1\. Original studies over estimated the amount of animals a typical cat kills.

2\. Cats roam over a lot less area than you'd think, rarely going even half a
mile away from their home. Putting the majority of wild animals out of reach
of a house cat's range.

------
openforce
I think it is our society which has encouraged the cuddly, cute side of these
animals to be more recognized. Maybe, If we get to look at a wildlife
conservation group's data, we will probably find that the cute pictures of
these animals got through to a bigger audience and brought in more donations
than a violent/non-cute picture. I am not saying it is wrong, but that is just
how it is.
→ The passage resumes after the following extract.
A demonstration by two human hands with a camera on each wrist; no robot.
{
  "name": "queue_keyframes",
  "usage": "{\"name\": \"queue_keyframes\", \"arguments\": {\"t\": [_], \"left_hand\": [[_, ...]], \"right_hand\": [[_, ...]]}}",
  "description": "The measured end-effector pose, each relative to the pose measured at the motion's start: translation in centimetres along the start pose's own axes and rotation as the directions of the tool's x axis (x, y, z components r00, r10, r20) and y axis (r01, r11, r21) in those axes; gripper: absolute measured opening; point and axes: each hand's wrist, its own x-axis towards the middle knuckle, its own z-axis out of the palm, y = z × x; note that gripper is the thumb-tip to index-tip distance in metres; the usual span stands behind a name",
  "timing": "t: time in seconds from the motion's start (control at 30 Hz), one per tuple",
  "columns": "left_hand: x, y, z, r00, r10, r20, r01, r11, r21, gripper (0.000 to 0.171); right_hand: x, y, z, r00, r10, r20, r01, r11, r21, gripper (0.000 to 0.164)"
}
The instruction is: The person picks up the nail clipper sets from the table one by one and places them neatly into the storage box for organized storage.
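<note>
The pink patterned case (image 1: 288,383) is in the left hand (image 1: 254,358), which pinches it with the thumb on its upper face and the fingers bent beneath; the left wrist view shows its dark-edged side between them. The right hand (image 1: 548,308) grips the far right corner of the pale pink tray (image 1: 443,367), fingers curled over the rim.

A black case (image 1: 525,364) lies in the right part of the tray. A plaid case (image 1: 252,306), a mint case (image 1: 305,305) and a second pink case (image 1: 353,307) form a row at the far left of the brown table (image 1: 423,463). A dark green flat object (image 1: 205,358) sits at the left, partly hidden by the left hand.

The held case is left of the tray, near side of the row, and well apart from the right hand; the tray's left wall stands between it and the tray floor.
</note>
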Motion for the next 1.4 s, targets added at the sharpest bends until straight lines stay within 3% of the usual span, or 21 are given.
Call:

This will continue to happen unless more people actually show
interest and try to learn more about the wildlife around them.

------
krakensden
He's missing my favorite bit of mean Adélie behavior- before they jump in the
water as a group, they shove a weak or unlucky penguin in and wait for a
second to see if a seal eats it.

------
Demiurge
Correction: animals are jerks.

------
greygoose
This is especially problematic in Monterey Bay, where there are more male sea
otters than females. The reason for this skew in the population is unclear,
but it leaves male sea otters in a bind. The rehabilitated sea otters were
released into an environment of intense competition and were at a disadvantage
when it came time to find a mate. > Hello CS class.

------
twotwotwo
(I read "so are developers" for a second.)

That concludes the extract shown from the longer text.